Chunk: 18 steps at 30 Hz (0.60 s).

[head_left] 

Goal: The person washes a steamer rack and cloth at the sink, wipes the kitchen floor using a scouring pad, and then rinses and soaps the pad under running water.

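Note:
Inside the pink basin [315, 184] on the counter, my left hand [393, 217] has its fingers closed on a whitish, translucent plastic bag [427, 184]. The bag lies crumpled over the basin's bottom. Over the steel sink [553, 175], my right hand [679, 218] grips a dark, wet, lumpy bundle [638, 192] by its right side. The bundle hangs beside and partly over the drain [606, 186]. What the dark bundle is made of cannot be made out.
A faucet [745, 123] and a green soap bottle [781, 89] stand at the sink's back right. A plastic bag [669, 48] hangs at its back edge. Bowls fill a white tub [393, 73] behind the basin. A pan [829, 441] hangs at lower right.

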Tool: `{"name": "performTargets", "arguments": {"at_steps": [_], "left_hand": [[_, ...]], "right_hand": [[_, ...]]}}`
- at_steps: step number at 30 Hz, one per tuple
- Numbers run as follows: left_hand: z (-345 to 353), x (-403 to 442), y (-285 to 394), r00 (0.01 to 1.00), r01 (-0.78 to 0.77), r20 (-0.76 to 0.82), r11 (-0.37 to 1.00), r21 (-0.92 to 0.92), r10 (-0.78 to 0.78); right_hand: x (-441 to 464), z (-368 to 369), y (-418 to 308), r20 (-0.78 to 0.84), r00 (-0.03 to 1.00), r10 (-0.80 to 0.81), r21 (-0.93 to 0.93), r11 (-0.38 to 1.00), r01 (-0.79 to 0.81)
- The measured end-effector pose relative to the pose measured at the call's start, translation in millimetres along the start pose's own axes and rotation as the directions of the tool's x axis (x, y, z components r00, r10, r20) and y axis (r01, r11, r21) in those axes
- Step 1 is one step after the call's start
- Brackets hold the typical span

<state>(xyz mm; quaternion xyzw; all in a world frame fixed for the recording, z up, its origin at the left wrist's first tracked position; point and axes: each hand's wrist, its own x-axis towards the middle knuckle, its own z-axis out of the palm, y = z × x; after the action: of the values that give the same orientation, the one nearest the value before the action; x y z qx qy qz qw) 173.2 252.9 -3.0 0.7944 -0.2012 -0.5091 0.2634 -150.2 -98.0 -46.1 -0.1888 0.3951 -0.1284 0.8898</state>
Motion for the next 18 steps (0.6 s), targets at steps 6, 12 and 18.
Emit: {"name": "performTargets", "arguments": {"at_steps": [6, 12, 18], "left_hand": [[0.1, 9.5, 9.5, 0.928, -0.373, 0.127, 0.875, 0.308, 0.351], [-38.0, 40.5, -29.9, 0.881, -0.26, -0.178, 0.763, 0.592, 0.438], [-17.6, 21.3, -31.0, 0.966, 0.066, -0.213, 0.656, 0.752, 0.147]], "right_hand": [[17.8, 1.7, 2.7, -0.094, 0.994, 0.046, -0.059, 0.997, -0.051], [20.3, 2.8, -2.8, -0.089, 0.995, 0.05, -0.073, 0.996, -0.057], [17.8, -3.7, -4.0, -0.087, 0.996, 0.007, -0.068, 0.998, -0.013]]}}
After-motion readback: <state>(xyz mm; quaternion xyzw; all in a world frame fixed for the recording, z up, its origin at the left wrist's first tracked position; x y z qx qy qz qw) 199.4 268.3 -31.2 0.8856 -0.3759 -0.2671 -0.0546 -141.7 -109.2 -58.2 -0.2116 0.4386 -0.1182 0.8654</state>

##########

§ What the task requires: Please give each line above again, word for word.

§ Answer to the exercise:
Chunk: 18 steps at 30 Hz (0.60 s).

[head_left] 

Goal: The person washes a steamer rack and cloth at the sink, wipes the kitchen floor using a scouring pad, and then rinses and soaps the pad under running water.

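Note:
Inside the pink basin [315, 184] on the counter, my left hand [393, 217] has its fingers closed on a whitish, translucent plastic bag [427, 184]. The bag lies crumpled over the basin's bottom. Over the steel sink [553, 175], my right hand [679, 218] grips a dark, wet, lumpy bundle [638, 192] by its right side. The bundle hangs beside and partly over the drain [606, 186]. What the dark bundle is made of cannot be made out.
A faucet [745, 123] and a green soap bottle [781, 89] stand at the sink's back right. A plastic bag [669, 48] hangs at its back edge. Bowls fill a white tub [393, 73] behind the basin. A pan [829, 441] hangs at lower right.
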
Tool: `{"name": "performTargets", "arguments": {"at_steps": [_], "left_hand": [[_, ...]], "right_hand": [[_, ...]]}}`
- at_steps: step number at 30 Hz, one per tuple
- Numbers run as follows: left_hand: z (-345 to 353), x (-403 to 442), y (-285 to 394), r00 (0.01 to 1.00), r01 (-0.78 to 0.77), r20 (-0.76 to 0.82), r11 (-0.37 to 1.00), r21 (-0.92 to 0.92), r10 (-0.78 to 0.78); right_hand: x (-441 to 464), z (-368 to 369), y (-418 to 308), r20 (-0.78 to 0.84), r00 (-0.03 to 1.00), r10 (-0.80 to 0.81), r21 (-0.93 to 0.93), r11 (-0.38 to 1.00), r01 (-0.79 to 0.81)
- The measured end-effector pose relative to the pose measured at the call's start, translation in millimetres along the start pose's own axes and rotation as the directions of the tool's x axis (x, y, z components r00, r10, r20) and y axis (r01, r11, r21) in those axes
- Step 1 is one step after the call's start
- Brackets hold the typical span

<state>(xyz mm; quaternion xyzw; all in a world frame fixed for the recording, z up, its origin at the left wrist's first tracked position; point and axes: each hand's wrist, its own x-axis towards the middle knuckle, its own z-axis out of the palm, y = z × x; after the action: of the values that give the same orientation, the one nearest the value before the action; x y z qx qy qz qw) 173.2 252.9 -3.0 0.7944 -0.2012 -0.5091 0.2634 -150.2 -98.0 -46.1 -0.1888 0.3951 -0.1284 0.8898</state>
Motion for the next 18 steps (0.6 s), targets at steps 6, 12 and 18.
Emit: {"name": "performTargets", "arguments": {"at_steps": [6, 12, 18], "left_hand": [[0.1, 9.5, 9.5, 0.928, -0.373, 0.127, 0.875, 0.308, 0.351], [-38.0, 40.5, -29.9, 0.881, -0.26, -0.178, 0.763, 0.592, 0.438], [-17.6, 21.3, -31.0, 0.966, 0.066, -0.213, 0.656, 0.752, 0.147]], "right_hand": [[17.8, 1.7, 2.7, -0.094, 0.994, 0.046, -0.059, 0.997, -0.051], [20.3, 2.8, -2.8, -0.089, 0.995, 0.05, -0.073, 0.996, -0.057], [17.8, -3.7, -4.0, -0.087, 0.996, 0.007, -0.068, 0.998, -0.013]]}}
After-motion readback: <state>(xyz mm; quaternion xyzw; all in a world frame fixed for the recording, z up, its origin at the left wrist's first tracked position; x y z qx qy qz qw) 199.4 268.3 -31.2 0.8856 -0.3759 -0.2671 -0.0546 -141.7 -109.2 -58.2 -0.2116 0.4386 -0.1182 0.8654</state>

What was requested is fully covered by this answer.